Para Tiago de Moraes
Vicente, presidente da PróGenéricos, os dados de mercado refletem a crescente
demanda por fármacos voltados ao tratamento da obesidade. Ele destaca que, para
acelerar os processos de aprovação de fármacos e revisar continuamente os dados,
é necessário oferecer incentivos fiscais e subsídios para empresas que investem
em pesquisa e desenvolvimento de tratamentos para obesidade, “reduzindo os
custos e riscos associados ao desenvolvimento de novos medicamentos”.
·
Desafios do mercado de
agonistas do receptor do GLP-1
Nos últimos anos, o
aumento no uso de medicamentos como o Ozempic veio acompanhado de
desafios. Problemas como restrições na capacidade de fabricação e
disponibilidade limitada das doses é um deles. A falsificação de produtos é
outra. E há ainda preocupações com o custo para os sistemas de saúde e a
equidade de acesso para os pacientes com as maiores necessidades não atendidas.
Fátima Pinho diz
que o Brasil apresenta realidades muito distintas quando o assunto é
saúde. Existem áreas com menor concentração de médicos e leitos, assim como
nível de emprego, o que impacta diretamente no número de pessoas que possuem
plano de saúde. Os análogos do GLP-1 ainda não estão no Rol da ANS e atualmente
custam, em média, R$ 1 000. O tratamento também não está disponível no SUS.

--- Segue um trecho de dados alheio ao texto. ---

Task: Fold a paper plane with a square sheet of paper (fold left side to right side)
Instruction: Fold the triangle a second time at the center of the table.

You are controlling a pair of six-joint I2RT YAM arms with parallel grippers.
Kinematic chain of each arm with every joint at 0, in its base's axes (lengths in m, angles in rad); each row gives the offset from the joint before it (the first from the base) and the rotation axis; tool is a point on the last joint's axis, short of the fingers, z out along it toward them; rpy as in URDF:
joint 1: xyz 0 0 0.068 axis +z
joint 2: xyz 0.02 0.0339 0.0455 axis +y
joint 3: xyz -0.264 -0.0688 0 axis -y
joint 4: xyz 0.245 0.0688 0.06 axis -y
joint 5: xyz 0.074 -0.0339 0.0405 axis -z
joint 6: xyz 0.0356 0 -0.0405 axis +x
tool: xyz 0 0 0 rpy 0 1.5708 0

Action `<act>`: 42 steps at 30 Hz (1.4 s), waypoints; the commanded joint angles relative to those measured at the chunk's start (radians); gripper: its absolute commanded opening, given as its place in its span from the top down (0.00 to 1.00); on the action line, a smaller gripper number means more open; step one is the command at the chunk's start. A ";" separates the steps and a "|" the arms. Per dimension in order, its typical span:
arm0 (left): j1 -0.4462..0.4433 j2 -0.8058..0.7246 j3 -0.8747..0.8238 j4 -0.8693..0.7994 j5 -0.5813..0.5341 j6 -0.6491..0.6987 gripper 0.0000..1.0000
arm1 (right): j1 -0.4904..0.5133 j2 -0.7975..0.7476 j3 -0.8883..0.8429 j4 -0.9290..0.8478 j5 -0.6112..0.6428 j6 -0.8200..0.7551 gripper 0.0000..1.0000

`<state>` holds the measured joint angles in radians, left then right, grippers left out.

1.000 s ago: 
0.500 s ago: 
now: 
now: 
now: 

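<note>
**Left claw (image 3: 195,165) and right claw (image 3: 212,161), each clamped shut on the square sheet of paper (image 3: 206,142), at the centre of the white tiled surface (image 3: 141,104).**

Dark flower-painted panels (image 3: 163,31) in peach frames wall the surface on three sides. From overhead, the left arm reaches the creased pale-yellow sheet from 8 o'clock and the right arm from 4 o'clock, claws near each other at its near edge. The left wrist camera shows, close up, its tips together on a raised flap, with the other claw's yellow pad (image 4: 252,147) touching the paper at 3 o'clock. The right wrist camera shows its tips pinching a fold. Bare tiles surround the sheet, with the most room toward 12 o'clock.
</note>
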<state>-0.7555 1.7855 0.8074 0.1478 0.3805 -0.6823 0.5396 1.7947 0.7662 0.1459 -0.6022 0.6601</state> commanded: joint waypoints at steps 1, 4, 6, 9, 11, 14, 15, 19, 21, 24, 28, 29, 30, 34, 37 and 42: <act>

Para que um produto como esse seja incluído no sistema público é necessária uma
extensa avaliação da Comissão Nacional de Incorporação de Tecnologia
(CONITEC).
“Para o desafio ser
vencido, é importante que o resultado prático seja superior ao investimento
realizado no produto e, quando falamos em saúde pública, o volume de pessoas é
muito grande. Grande parte destes produtos tem sido utilizadas como off-label, quando
o uso é utilizado para fim diferente do que consta em bula”, aponta.
Embora não faça
avaliação sobre projeções de mercado de medicamentos de obesidade, Sérgio Mena
Barreto, presidente executivo da Associação Brasileira de Redes de Farmácias e
Drogarias (Abrafarma), afirmou que a entidade sempre defendeu a questão de
acesso por meio dos genéricos e que esse “mercado é interessante para muitas
companhias e terá procura”. Ele mencionou que as linhas de produção são
limitadas, e é uma escolha econômica que a indústria precisa fazer. Sérgio
lembrou ainda que nos Estados Unidos o mercado de genéricos representa 80%. No
Brasil, em 2023, os medicamentos genéricos representaram 37% do mercado
farmacêutico brasileiro, com 1,98 bilhão de unidades vendidas.
Além dessas questões,
do ponto de vista de mercado, os novos produtos que surgirem precisarão se
destacar ao oferecer vantagens claras sobre as opções já disponíveis para
competir de forma eficaz. Como resultado, as empresas farmacêuticas estão
explorando alternativas de administração, além do custo.
·
Tendências para os
agonistas do receptor do GLP-1
O GLP-1, um hormônio
produzido pelo intestino e liberado na presença de glicose, sinaliza ao cérebro
que está saciado, reduzindo o apetite. Além disso, ele aumenta a secreção de
insulina, inibe a secreção de glucagon e a produção hepática de glicose, melhora
a sensação de saciedade e tem efeitos indiretos sobre o tecido adiposo e o
sistema cardiovascular. Por essas razões, os medicamentos GLP-1 têm atraído
grande atenção devido às suas notáveis capacidades de promover a perda de peso.
A sócia de Life
Sciences & Health Care da Deloitte lembra que existem estudos em
andamento, fase 2, que estão demonstrando potencial de utilização do produto
para outras indicações (tabagismo, alcoolismo, Parkinson e Alzheimer) e
diminuição de efeitos colaterais, mas que ainda precisam ser
aprofundados. De acordo com Fátima, há também margem para as empresas de
biotecnologia explorarem, através de ensaios clínicos, como certos medicamentos
funcionam em conjunto com o GLP-1. Por exemplo, as empresas que investigam
medicamentos direcionados a determinadas indicações cardiovasculares podem
querer considerar o planejamento para gerar dados que incluam pacientes em uso
de GLP-1.
Com a incidência de
doenças crônicas se tornando um grande desafio para os sistemas de saúde, a
tendência é que o mercado se aqueça ainda mais. Mas Barcellos, da SBEM, lembra
que, apesar dessas novas ferramentas ajudarem a mudar o cenário, a adoção de um
estilo de vida saudável e a superação do preconceito em relação ao tratamento
da obesidade não podem ser deixadas de lado.